The gigs tend to be mixed bags of (mostly) joy and (a dash or two of) frustration. I absolutely love talking journalism. I love passionate dialogue. I love amazing guest speakers. I love when a student enters the classroom lacking confidence, then months later departs with an A paper and a zeal for the written word. And, sure, there are potholes—iPhone addicts; no-shows; arguers. But, mostly, I don’t walk toward my class. I run.
I digress.
In all of my years as a teacher, few students have brought greater satisfaction than Jamie Altman, a soon-to-be Chapman graduate and outgoing editor of The Panther, the school’s student newspaper. Jamie was everything you’d want in a pupil—inquisitive, dogged, naturally talented. She took this stuff very seriously, and would work a story and work a story until she felt as if it were just right.
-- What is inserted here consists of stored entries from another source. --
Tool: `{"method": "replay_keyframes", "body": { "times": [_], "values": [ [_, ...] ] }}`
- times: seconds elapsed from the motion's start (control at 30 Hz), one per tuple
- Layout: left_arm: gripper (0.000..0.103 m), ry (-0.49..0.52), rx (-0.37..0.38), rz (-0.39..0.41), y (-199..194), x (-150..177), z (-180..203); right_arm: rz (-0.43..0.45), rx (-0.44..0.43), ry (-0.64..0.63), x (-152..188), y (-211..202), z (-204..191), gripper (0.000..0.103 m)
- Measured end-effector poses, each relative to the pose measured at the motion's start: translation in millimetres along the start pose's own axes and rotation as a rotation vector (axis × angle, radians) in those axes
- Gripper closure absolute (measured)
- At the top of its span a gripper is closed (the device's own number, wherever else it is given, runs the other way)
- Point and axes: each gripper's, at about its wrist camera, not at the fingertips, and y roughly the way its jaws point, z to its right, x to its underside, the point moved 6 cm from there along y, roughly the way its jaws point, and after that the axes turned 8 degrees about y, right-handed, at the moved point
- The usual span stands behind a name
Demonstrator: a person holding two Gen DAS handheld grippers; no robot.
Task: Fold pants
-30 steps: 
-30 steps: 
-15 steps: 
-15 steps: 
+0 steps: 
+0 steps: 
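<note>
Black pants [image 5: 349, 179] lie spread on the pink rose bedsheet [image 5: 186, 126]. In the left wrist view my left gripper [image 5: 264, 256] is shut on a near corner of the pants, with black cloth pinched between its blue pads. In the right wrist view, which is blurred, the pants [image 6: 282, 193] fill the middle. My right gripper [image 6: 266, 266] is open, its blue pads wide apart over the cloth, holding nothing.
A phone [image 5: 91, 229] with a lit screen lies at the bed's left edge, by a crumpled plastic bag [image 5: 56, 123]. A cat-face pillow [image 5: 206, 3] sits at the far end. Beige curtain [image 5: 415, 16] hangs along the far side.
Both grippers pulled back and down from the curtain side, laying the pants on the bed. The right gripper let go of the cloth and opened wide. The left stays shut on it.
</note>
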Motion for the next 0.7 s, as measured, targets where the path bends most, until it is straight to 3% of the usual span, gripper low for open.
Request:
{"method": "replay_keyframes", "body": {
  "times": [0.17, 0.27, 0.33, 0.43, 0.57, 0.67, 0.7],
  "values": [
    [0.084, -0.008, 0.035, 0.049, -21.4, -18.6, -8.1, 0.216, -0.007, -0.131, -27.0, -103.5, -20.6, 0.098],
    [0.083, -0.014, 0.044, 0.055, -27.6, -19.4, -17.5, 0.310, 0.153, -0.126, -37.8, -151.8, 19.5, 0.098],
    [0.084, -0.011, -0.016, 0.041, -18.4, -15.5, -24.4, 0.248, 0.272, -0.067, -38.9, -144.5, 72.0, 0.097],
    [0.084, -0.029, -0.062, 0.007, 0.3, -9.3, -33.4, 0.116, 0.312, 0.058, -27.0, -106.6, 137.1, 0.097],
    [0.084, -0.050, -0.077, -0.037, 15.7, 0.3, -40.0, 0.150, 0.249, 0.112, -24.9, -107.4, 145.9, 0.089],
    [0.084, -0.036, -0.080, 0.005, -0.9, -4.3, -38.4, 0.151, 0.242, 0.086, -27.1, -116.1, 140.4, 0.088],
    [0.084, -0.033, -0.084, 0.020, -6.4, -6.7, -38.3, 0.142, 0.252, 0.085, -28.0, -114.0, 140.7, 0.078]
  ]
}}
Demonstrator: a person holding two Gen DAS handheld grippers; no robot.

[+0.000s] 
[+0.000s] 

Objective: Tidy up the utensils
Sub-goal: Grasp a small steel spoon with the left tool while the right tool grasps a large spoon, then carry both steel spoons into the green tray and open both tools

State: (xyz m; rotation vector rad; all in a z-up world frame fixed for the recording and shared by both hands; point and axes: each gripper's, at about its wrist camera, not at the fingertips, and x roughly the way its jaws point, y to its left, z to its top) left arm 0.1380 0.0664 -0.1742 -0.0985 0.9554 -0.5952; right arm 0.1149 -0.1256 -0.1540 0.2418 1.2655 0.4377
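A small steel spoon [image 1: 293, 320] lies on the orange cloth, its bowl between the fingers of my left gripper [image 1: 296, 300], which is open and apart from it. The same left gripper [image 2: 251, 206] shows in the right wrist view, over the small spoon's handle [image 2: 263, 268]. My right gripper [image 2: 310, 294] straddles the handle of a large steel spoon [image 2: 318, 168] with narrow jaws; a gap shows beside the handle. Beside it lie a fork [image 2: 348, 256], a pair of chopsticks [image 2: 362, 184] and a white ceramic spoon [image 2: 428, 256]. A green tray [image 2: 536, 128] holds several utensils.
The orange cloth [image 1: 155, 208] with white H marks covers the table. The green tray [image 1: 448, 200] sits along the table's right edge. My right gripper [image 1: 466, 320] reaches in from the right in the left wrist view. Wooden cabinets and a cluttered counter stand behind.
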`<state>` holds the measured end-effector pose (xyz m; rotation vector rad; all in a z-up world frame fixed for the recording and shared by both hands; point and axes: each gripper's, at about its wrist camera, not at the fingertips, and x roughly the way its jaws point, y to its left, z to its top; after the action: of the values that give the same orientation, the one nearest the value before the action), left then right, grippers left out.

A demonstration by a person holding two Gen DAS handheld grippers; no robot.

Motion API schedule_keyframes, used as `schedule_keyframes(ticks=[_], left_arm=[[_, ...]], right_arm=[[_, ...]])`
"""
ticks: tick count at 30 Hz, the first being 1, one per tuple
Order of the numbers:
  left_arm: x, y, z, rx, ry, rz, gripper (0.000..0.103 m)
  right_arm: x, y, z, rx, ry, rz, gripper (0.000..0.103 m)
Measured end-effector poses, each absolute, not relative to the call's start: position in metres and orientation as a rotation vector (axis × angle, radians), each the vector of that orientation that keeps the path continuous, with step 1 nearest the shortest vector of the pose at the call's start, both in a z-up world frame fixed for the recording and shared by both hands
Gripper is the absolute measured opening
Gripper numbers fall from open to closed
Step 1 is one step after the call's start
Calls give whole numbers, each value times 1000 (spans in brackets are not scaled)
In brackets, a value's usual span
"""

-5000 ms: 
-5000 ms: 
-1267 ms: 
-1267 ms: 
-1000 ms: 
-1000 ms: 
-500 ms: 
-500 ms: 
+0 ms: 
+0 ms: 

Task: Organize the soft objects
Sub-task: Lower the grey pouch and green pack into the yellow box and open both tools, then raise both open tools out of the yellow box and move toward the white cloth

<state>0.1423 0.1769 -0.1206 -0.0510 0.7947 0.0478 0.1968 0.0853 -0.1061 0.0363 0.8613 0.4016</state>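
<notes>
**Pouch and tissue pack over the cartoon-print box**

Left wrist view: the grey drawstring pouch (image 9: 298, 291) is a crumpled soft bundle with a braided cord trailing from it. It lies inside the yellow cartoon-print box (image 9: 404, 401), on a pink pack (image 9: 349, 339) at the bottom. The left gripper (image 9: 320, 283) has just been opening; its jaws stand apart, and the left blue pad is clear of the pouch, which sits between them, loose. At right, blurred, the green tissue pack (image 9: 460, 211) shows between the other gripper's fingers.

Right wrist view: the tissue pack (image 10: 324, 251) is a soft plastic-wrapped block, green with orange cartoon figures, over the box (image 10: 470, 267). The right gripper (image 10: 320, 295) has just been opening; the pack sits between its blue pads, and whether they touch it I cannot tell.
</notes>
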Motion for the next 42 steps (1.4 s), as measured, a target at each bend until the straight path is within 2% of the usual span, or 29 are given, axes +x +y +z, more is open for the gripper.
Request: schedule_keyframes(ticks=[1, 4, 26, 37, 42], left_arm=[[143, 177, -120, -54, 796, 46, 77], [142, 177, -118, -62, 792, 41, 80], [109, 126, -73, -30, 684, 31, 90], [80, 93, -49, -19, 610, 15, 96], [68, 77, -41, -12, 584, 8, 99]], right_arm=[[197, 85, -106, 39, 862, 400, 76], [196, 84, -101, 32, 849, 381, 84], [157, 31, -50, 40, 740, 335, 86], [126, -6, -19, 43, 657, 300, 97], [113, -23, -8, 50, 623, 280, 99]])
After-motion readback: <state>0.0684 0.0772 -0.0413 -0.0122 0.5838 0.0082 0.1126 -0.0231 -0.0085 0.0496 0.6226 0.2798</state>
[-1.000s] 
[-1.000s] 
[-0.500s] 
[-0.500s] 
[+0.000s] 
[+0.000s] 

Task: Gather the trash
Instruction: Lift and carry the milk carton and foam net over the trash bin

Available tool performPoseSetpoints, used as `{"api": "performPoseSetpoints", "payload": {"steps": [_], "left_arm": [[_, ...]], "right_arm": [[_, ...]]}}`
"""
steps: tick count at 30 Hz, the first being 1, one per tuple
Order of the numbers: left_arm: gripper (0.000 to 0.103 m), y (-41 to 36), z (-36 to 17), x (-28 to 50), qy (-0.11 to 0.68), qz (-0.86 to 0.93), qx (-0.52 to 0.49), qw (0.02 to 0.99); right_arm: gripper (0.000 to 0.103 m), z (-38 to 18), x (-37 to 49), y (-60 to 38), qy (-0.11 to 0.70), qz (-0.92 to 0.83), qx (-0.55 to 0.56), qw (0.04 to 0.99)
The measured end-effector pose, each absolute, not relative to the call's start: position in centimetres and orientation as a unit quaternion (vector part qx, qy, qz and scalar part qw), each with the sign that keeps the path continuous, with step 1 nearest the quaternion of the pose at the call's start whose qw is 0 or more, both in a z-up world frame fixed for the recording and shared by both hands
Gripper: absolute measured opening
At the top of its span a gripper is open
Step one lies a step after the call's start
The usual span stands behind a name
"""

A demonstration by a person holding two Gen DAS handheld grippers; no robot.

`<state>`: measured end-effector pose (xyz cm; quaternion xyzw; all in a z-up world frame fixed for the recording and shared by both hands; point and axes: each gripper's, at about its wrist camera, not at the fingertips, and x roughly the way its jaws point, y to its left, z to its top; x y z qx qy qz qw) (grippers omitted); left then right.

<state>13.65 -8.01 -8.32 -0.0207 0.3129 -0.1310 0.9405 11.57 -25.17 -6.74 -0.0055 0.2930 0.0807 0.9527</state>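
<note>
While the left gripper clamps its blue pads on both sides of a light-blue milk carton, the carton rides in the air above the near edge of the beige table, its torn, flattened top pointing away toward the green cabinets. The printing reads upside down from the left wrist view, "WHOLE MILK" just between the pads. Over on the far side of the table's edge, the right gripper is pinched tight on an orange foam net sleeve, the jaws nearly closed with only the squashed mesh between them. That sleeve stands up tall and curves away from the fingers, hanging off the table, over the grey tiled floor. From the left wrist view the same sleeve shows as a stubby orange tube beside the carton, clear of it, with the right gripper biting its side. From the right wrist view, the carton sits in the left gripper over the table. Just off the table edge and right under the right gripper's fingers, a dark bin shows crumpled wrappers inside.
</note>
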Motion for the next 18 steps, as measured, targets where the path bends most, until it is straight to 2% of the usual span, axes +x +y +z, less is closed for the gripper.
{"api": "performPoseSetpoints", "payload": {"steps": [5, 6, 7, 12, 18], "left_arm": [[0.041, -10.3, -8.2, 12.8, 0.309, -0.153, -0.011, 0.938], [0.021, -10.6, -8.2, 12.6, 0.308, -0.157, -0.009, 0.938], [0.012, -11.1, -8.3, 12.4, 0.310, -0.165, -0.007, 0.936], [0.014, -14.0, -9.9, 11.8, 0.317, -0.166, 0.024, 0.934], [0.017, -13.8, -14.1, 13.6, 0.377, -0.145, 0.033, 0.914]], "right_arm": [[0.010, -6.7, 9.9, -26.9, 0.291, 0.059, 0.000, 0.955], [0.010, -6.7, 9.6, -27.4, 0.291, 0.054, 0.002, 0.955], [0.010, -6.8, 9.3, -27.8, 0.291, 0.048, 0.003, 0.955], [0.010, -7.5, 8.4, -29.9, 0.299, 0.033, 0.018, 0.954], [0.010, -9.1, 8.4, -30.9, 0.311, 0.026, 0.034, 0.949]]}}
Even in my sports journalism course (a subject she, admittedly, knows little about), Jamie stood out.
This past semester, I served as a quasi-adviser to The Panther, and—for my money—the newspaper was one of the best in the nation. The coverage of the Koch Foundation alone was award-worthy, times 1,000.
Hence, it with a mix of pride and sadness that I invite Jamie to be the 360th Quaz Q&A. You can follow her on Twitter here, and please wish her well as she flies off to San Francisco to live with her aunt and work in public relations.
Jamie Altman—you’ll be missed …
JEFF PEARLMAN: OK, so Jamie, you graduate from college in a few days—and, then, the real world. And I wonder how you feel about this, because we live in this uncertain age—politically, socially, environmentally, on and on. And I could see it being sorta ominous and scary. So … where you at?
JAMIE ALTMAN: I grew up watching “A League of Their Own” every year with my softball team (back when a certain “you look like a little penis with a hat on” remark flew right over my head). Lots of life lessons in that movie, but this is the big one: “It’s supposed to be hard. The hard is what makes it great.”
Another anecdote: My dad and I used to be roller coaster junkies. The bigger, faster, scarier the better. We used to wait in these long lines at Six Flags for 90-degree drops, ridiculous velocity, corkscrews—you name it. I’d always bounce around and get butterflies in my stomach and look anxiously up at my dad, a professional public speaker who thrives in nerve-wracking settings. “It’s OK to be nervous,” he would say. “It means it’s important.”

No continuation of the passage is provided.